Attacks on scholars worldwide raise concern

Report details hundreds of violent attacks, sackings and imprisonments of academics and students in the past year.
JNU students during a protest in New Delhi, India

Indian authorities respond to students protests at Jawaharlal Nehru University in New Delhi in November.Credit: Sanjeev Verma/Hindustan Times/Getty

Attacks on higher-education communities have become a troubling global phenomenon that shows no sign of abating, according to a report published on 19 November.

The annual analysis — compiled by Scholars at Risk, an international advocacy network based at New York University — tracks incidents that violate the academic freedom or human rights of scholars or students. This year’s report documented 324 verified attacks in 56 countries from September 2018 to the end of August 2019 (see ‘Threatened freedom’).

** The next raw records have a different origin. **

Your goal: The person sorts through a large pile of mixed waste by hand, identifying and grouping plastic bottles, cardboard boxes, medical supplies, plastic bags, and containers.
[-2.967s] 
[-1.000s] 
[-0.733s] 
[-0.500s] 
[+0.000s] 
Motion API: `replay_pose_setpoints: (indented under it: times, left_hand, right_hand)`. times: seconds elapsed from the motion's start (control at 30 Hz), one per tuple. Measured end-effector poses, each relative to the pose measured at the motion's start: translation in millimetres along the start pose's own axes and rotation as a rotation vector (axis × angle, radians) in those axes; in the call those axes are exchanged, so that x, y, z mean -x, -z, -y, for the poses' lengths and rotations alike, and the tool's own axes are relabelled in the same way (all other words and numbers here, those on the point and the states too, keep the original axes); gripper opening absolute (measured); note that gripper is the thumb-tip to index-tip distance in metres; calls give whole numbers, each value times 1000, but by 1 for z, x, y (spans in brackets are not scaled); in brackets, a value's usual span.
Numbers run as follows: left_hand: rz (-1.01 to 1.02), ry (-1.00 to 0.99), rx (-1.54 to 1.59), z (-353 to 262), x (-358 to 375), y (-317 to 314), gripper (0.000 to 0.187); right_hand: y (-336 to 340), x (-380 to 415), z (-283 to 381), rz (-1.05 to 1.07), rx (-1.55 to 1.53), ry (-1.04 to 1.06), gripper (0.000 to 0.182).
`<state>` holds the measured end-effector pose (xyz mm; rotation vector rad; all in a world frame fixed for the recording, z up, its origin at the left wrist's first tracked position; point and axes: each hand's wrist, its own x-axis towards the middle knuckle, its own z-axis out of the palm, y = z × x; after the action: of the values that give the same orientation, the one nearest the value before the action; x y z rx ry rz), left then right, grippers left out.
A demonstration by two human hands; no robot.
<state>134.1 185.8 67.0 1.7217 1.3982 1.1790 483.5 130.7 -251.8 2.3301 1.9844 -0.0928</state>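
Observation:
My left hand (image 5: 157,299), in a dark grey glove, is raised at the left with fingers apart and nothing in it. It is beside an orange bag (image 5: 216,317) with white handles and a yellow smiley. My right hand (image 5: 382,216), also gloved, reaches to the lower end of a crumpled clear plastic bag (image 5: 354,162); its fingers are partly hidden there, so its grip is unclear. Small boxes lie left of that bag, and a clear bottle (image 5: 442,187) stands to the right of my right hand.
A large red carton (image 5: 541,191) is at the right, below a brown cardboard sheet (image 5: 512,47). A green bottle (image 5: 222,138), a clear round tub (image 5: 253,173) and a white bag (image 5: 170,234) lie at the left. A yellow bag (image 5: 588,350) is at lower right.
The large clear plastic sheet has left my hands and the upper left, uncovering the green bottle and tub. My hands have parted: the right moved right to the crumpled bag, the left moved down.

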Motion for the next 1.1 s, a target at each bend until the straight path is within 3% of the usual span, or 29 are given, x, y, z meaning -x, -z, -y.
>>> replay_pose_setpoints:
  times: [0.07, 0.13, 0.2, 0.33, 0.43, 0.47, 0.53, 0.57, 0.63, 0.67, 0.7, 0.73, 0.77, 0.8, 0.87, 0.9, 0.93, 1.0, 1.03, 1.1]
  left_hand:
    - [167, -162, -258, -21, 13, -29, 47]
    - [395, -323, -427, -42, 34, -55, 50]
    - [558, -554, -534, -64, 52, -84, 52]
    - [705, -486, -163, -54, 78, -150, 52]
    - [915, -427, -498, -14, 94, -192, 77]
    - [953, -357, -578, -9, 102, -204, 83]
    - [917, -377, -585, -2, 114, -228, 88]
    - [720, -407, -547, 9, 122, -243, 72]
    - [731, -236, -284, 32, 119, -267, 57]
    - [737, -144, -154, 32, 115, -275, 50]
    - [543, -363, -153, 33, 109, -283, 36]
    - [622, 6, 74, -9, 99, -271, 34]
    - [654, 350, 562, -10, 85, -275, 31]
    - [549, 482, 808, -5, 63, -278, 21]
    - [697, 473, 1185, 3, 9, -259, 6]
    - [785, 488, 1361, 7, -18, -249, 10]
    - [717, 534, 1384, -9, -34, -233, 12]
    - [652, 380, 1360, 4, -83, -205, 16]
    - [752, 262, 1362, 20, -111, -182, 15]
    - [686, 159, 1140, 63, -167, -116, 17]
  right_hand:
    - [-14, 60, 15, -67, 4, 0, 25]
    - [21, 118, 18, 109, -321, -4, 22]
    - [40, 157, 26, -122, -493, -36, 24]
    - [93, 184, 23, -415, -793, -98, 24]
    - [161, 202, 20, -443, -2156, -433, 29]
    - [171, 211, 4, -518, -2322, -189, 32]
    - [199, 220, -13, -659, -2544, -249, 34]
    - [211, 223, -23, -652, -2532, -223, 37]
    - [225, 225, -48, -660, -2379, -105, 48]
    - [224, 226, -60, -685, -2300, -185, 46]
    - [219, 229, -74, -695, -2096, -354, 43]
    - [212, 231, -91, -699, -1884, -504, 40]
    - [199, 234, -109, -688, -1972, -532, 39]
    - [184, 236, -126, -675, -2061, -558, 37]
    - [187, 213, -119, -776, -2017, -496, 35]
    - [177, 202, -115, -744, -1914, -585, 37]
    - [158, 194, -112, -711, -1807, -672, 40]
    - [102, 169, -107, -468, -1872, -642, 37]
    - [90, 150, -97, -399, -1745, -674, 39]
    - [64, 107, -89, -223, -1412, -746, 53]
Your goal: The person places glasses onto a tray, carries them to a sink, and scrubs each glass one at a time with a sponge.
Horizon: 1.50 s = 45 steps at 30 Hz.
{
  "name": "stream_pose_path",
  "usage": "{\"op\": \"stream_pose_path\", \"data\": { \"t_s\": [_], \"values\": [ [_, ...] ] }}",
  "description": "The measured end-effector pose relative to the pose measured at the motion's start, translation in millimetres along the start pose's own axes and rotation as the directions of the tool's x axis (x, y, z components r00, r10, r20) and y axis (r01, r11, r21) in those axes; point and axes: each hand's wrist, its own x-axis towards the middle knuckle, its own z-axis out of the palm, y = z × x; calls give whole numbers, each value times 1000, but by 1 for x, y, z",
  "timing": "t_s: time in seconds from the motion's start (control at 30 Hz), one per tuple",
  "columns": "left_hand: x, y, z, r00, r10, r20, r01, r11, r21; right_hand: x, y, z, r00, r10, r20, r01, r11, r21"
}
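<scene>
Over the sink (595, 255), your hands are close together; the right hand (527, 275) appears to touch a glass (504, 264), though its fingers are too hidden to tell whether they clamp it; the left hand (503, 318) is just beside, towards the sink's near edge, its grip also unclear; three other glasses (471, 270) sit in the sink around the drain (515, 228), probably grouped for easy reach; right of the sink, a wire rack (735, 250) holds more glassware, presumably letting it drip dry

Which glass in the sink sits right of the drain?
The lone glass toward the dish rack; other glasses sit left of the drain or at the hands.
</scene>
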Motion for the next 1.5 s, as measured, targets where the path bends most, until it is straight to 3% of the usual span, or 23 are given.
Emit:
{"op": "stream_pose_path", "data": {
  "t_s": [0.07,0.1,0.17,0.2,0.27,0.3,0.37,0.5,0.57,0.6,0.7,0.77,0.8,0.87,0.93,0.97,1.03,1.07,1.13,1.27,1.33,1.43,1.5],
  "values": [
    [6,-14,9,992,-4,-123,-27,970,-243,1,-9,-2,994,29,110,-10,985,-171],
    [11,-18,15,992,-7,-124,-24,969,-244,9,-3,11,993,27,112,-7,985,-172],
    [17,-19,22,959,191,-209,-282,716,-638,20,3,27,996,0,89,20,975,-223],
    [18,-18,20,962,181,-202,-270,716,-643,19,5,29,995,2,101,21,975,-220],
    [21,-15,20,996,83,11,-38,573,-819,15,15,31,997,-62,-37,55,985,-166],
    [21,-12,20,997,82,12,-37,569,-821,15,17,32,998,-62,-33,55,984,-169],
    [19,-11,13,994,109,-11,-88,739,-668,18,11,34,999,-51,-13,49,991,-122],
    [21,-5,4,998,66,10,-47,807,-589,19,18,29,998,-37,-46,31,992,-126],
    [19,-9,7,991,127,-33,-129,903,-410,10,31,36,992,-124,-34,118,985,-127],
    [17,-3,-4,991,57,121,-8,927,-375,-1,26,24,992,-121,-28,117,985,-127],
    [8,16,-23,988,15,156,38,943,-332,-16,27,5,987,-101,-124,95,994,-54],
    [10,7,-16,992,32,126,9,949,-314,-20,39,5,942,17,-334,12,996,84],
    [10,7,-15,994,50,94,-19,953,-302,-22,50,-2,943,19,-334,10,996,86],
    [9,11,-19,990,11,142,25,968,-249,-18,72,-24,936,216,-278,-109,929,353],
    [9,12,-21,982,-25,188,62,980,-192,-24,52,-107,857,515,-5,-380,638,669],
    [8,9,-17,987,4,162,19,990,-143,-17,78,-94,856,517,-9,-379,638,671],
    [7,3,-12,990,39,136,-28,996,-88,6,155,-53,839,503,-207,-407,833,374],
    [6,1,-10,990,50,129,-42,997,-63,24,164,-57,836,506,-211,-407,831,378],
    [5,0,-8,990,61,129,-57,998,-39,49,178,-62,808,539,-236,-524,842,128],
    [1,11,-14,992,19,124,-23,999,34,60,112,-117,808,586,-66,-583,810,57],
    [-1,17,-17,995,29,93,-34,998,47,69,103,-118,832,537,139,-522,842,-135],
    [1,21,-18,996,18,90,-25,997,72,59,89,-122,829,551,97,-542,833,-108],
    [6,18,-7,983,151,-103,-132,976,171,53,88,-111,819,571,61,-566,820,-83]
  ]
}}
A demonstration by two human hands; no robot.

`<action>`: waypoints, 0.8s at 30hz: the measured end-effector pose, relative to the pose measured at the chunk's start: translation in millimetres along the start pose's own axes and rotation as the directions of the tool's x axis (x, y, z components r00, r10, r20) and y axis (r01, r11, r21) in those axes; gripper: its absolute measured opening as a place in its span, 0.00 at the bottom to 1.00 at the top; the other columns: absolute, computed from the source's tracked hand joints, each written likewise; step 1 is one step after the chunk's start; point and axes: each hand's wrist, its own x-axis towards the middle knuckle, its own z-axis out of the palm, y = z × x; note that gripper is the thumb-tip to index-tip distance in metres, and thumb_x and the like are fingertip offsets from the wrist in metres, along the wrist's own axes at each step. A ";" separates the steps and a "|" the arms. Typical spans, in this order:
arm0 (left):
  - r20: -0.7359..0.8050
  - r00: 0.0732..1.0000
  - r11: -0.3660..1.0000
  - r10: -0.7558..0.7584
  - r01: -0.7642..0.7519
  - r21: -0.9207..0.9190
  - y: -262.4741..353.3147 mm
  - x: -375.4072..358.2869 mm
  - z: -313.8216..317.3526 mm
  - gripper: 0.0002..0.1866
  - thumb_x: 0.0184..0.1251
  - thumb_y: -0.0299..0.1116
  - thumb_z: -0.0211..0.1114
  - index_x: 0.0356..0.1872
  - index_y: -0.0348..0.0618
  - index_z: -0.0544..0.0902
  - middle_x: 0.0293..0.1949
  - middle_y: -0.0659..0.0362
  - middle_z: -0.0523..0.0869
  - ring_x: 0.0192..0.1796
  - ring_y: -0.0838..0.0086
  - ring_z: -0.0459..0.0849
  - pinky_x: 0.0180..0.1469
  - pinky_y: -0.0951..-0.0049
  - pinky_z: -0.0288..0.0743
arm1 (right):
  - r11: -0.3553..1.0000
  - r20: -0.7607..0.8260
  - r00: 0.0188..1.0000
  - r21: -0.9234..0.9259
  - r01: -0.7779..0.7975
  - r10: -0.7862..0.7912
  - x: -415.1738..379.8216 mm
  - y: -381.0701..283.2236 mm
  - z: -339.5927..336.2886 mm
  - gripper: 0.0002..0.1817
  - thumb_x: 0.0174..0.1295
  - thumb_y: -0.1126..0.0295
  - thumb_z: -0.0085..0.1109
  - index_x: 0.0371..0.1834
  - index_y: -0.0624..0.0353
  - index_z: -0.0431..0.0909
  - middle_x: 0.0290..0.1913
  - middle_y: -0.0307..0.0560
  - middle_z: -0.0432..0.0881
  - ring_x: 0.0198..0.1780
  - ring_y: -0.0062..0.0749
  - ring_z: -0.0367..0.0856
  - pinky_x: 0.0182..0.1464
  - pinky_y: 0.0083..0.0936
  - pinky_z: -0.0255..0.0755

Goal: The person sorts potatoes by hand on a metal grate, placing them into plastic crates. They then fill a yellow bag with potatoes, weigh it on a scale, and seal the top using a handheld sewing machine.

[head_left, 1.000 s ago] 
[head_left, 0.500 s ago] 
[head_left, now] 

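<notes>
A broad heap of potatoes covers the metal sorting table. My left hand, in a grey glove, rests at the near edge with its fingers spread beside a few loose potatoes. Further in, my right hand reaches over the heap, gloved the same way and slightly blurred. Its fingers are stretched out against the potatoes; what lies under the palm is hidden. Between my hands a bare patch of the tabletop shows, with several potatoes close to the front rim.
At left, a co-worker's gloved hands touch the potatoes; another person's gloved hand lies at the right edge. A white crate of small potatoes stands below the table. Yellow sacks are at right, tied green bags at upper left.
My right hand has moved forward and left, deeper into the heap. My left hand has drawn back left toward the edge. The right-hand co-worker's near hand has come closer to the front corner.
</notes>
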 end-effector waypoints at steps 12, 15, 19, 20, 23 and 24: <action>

The incidents are reported to Scholars at Risk by volunteers. They include violent or fatal attacks on scholars and students, wrongful prosecution or imprisonment, and sacking or expulsion from institutions.

Other qualifying attacks include travel restrictions that affect academics, such as the ban on citizens of certain Muslim-majority nations entering the United States, and systemic issues including university closures or military occupation of campuses.

Source: Free to Think (Scholars at Risk, 2019)

This year’s figure is up on the 294 incidents in 47 countries reported in 2018 — but the authors caution that their analyses capture only a snapshot of the situation because many more attacks are likely to go unreported.

Global problem

The report details incidents in countries that have strong higher-education and research systems, such as the United States and the United Kingdom. In one UK case, ten student activists were temporarily denied access to their university during a visit by members of the royal family, and were unable to participate in classes or take exams.

But many of the most serious attacks occurred in countries struggling to develop effective academic communities. In five nations, reported attacks surged, the analysis notes.

India has seen frequent violent clashes between students and other groups on university campuses over a variety of issues including corruption and sexual harassment; these are often violently suppressed by police. Clashes in ideology also prompted incidents: the report recorded several academics and students who were sacked or expelled from their institutions because they expressed views that their universities did not share.

In the past year, Sudan has seen major crackdowns by police and paramilitary-organizations on political protests at higher-education institutions amid turmoil that toppled the country’s long-time dictator. This led to the temporary shutdown of many universities. The report also notes spikes in attacks on scholars and students in China and Brazil.

The fifth featured country is Turkey, where, since 2016, thousands of academics have been dismissed, prosecuted, imprisoned or forbidden from travelling for expressing views inimical to the government, or for allegedly being affiliated with groups that the government opposes. But here the report sounds a rare note of optimism. In July, the country’s highest court ruled that the conviction of ten academics for signing a petition calling for peace in predominantly Kurdish regions of Turkey violated constitutional rights to freedom of expression. The court ordered retrials, sparking hope that other convictions will be overturned or dropped.

The report comes as academic institutions in Hong Kong deal with violent clashes sparked by anti-government protests.